What Are the Costs and Taxes for FZE and FZCO Companies in UAE Free Zones?
Entrepreneurs setting up an FZE or FZCO in UAE Freezones face different financial requirements than mainland companies.
An FZE generally requires a minimum capital deposit between AED 50,000 and AED 1,000,000 depending on the Freezone and business activity. For instance, Sharjah Media City (Shams) offers lower capital requirements to attract freelancers and solo traders.
An FZCO demands higher minimum capital, typically AED 150,000 to AED 2,000,000, reflecting its multi-shareholder structure. In Dubai Multi Commodities Centre (DMCC), general trading FZCOs often require AED 300,000 in capital.

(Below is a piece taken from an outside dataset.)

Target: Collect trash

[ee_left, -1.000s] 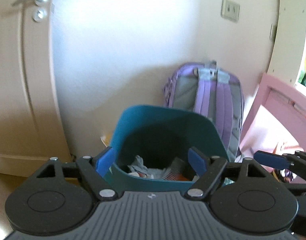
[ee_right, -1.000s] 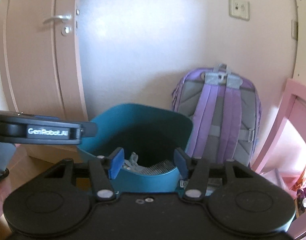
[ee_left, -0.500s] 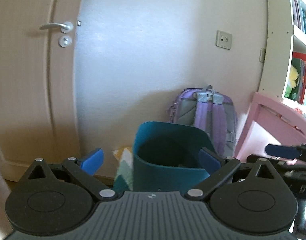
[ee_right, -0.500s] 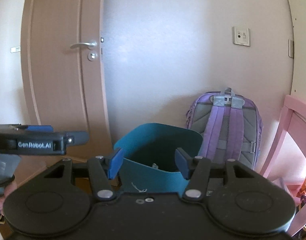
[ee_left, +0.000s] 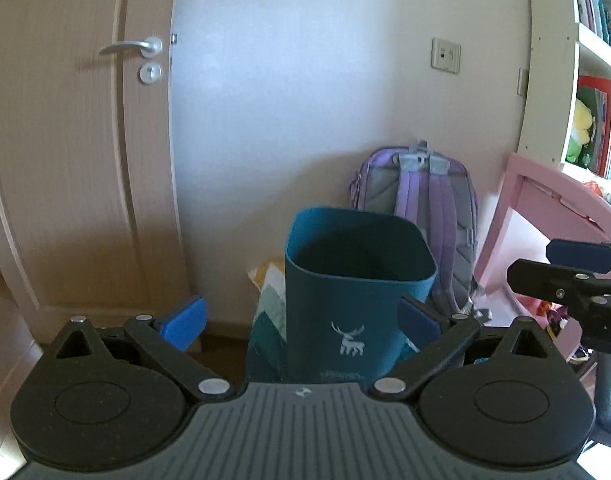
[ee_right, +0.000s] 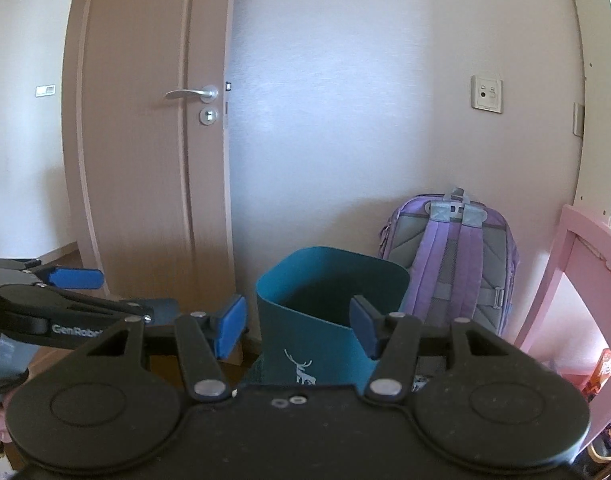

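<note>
We hold both grippers level, facing the bin [ee_left: 357, 280], and neither carries anything. Our left gripper [ee_left: 301, 320] stands wide open, its blue pads [ee_left: 185, 320] spread well apart with only air between them; the bin sits straight ahead of it, framed in the gap, its white deer print facing us, and no pad touches it. Our right gripper [ee_right: 299, 330] is also open, though less widely, its pads [ee_right: 229, 330] empty; the bin [ee_right: 329, 304] stands ahead of it too, just beyond the fingertips and apart from them. From here we see the bin's rim and dark inside, but we cannot tell what lies in it. Beyond the bin and a little to the right of both grippers, a purple backpack [ee_left: 421, 200] leans upright against the wall. A patterned bag [ee_left: 269, 300] stands just beside the bin on its left side. Further left of the grippers is a closed door [ee_right: 145, 140] with a metal handle. To the far right stands a pink chair [ee_left: 545, 208], and above it a bookshelf [ee_left: 593, 80]. In the left view our right gripper shows at the right edge; in the right view the left gripper shows at the left edge.
</note>
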A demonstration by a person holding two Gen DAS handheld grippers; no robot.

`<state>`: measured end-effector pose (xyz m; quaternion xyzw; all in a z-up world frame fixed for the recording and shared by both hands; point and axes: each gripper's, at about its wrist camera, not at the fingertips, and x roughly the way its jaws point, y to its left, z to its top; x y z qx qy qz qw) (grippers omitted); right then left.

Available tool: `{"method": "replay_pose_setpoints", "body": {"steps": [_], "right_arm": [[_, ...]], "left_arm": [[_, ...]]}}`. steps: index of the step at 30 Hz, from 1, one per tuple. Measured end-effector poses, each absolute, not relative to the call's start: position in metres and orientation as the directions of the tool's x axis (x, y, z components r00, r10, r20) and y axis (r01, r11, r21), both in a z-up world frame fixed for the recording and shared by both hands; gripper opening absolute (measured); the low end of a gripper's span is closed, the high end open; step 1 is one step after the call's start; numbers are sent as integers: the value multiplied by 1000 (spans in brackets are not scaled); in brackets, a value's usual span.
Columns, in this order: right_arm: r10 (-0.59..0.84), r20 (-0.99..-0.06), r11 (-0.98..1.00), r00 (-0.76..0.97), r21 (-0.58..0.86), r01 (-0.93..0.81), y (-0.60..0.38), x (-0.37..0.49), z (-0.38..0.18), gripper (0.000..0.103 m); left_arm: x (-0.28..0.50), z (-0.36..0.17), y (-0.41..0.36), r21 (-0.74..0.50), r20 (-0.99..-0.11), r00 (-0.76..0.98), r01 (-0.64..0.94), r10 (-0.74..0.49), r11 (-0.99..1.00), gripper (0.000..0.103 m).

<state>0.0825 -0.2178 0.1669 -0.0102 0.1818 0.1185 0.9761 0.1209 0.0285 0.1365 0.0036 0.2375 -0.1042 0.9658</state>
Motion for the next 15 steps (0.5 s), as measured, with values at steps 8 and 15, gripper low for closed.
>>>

Both FZE and FZCO structures benefit from a 0% corporate tax rate on qualifying Freezone income provided they meet substance and activity rules. However, any UAE mainland income above AED 375,000 is taxed at 9% from June 2023.
VAT registration applies once turnover exceeds AED 375,000 annually, ensuring Freezone entities remain compliant with UAE tax obligations.

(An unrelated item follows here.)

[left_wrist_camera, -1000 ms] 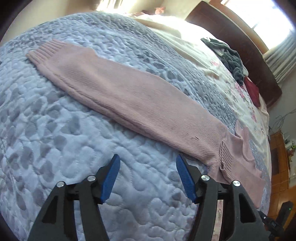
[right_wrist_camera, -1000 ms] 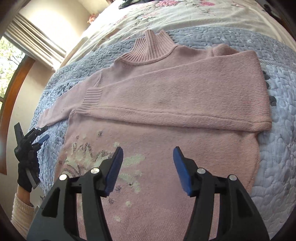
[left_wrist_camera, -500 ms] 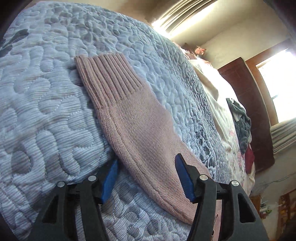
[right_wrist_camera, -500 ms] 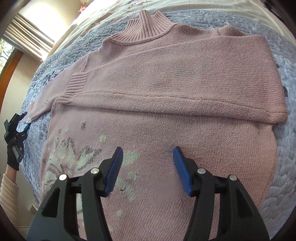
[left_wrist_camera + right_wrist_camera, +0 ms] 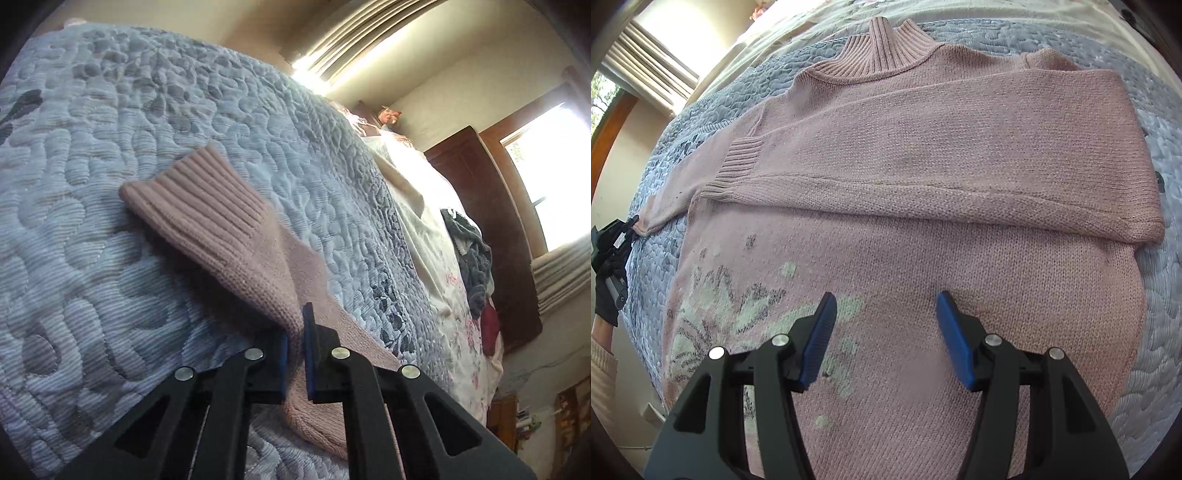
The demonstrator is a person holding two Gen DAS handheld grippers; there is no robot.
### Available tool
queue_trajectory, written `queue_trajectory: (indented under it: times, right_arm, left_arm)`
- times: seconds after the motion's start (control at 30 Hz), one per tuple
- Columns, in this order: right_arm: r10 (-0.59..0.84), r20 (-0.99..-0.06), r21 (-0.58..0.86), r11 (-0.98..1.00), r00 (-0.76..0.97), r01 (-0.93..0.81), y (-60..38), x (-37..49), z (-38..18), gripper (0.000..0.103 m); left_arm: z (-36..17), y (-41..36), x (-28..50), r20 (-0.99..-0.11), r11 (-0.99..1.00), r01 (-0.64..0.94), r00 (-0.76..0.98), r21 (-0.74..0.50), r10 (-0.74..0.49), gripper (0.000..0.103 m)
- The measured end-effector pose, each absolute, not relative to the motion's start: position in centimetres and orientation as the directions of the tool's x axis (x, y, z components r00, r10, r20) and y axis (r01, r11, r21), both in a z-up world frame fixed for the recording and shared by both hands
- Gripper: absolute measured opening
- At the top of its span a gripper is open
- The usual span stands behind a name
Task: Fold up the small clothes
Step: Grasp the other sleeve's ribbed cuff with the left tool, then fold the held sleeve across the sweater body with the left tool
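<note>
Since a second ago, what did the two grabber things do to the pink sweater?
The left tool moved in along the stretched-out sleeve toward its ribbed cuff, then closed; it now pinches the sleeve just behind the cuff. The right tool came closer over the sweater but took hold of nothing and is open as before. The other sleeve lies folded across the chest, unchanged, on the quilt.

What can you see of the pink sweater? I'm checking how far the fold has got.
The pink sweater is a knit with a ribbed turtleneck collar and a pale floral pattern on the front. It lies flat on the blue-grey quilt. One sleeve is folded across the chest, its ribbed cuff near the opposite side. The other sleeve stretches out sideways; the left gripper has its jaws shut on it just behind its cuff. The right gripper hovers open over the front.
</note>
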State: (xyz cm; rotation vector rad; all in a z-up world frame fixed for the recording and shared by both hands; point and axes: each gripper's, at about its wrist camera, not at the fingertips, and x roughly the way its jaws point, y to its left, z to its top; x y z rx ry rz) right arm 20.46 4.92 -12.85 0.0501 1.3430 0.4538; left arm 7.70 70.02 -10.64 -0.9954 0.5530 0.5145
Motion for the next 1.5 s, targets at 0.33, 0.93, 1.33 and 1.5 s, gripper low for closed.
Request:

What Specific Rules Apply to Freezone Business Structures in the UAE?
Freezone companies operate under distinct regulatory frameworks compared to UAE mainland businesses. Many Freezones allow companies to apply for a dual license from the Department of Economic Development (DED) so they can serve mainland clients while remaining registered within a Freezone.
Several Freezones are sector-specific. For example, Dubai Multi Commodities Centre (DMCC) focuses on trading businesses, twofour54 targets media companies, and Abu Dhabi Global Market (ADGM) provides a legal environment aligned with international financial standards.

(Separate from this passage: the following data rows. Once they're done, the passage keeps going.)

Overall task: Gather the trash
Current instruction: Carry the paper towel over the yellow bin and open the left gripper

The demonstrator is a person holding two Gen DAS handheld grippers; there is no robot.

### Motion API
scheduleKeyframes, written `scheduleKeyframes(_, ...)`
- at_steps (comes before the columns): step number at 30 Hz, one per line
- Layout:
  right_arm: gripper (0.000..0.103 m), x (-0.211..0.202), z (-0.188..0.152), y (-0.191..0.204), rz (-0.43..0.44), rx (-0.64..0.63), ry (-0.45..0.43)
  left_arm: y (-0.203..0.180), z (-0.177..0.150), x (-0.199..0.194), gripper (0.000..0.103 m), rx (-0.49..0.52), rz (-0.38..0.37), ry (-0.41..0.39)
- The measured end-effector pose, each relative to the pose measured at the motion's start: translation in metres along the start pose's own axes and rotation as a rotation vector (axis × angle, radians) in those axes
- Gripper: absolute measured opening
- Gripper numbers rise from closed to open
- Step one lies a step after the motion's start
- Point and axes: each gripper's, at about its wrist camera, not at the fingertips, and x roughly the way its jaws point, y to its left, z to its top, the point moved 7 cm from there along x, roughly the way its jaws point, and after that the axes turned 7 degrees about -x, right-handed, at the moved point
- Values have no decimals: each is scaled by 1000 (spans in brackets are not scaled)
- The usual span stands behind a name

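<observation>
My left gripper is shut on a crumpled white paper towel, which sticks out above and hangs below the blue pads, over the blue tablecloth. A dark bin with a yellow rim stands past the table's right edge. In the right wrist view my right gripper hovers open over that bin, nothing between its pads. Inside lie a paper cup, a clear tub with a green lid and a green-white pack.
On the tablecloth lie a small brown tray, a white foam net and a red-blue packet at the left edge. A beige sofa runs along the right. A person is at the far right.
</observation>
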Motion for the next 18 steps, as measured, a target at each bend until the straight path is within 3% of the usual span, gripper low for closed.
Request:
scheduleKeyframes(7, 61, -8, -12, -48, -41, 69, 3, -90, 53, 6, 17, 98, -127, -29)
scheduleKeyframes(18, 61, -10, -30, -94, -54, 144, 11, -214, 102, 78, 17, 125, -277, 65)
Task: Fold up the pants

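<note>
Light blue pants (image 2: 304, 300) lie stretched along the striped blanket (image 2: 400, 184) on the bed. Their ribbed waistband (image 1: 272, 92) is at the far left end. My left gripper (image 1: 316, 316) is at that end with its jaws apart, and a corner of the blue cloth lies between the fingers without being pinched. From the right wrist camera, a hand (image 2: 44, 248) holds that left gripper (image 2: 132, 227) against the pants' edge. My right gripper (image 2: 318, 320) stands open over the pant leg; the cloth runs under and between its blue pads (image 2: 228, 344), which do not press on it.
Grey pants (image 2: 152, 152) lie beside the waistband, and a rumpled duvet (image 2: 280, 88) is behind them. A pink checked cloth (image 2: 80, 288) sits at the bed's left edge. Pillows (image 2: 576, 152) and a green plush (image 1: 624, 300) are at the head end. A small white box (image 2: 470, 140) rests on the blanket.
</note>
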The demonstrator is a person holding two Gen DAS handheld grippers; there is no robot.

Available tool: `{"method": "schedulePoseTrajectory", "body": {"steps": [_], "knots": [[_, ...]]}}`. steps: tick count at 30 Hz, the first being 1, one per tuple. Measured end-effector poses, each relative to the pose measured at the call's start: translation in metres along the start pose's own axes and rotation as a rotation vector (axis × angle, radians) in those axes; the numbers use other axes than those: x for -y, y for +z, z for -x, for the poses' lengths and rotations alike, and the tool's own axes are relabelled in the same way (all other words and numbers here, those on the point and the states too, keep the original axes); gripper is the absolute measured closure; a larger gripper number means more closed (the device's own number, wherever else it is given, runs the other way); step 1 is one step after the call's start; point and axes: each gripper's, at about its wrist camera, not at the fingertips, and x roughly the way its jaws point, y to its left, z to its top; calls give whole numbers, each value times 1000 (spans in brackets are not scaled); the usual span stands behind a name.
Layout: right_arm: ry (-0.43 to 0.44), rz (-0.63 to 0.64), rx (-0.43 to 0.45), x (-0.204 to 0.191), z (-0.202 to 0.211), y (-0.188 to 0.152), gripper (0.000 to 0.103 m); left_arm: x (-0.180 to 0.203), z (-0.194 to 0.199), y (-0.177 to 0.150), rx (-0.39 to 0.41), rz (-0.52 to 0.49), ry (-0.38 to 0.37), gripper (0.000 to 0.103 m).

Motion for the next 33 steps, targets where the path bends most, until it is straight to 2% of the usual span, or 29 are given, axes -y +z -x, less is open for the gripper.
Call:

Since 2021, all Freezone businesses, including FZE and FZCO structures, must comply with Federal Decree-Law No. 45 of 2021 on Personal Data Protection. This law governs the collection, processing, and storage of personal data across Freezone entities.
Can FZE or FZCO Use a Dual License to Serve Mainland UAE Markets?
A dual license allows a Freezone Establishment (FZE) or Free Zone Company (FZCO) to trade legally in the UAE mainland while remaining based in a Freezone. Many Freezones, such as DMCC, ADGM, and RAKEZ, now support this option for businesses that meet specific regulatory conditions.
A dual license lets an FZE or FZCO operate in both Freezone and mainland markets, offering broader customer reach while balancing cost and regulatory trade-offs. Businesses apply to the Department of Economic Development (DED), meet leasing requirements, and must comply with additional approvals and taxation considerations.
This structure appeals to entrepreneurs and companies that want Freezone tax advantages but need direct access to mainland clients, contracts, and tenders.
Frequently Asked Questions
Can a Freezone company convert to a mainland LLC?
Yes. A Freezone company can restructure as a mainland LLC, but this requires cancelling the Freezone license and registering anew with the Department of Economic Development (DED). The process involves new approvals and documentation.
Is 100% foreign ownership allowed for all Freezone structures?
Yes. Freezones like DMCC, RAKEZ, and ADGM allow full foreign ownership for both FZE and FZCO structures, following the UAE’s 2021 company law reforms.
How long does it take to set up each structure?
An FZE usually takes 5–7 working days. FZCO setup takes 7–10 working days due to multi-shareholder documentation.
Are Freezone companies required to have audited financial statements?
FZCOs must file audited financials annually regardless of revenue. FZEs may be exempt if below a revenue threshold, depending on Freezone policy.
Can an FZE or FZCO charge VAT to a UAE mainland LLC?
Yes. If an FZE or FZCO provides taxable goods or services to a mainland LLC, they must register for VAT (if above AED 375,000 annual turnover) and charge 5% VAT, or the LLC may self-account using the reverse-charge mechanism.
Can a Freezone visa be transferred to an LLC?
No. Freezone visas cannot transfer directly. The visa must be cancelled and a new visa issued under the mainland LLC, following UAE labor and immigration laws.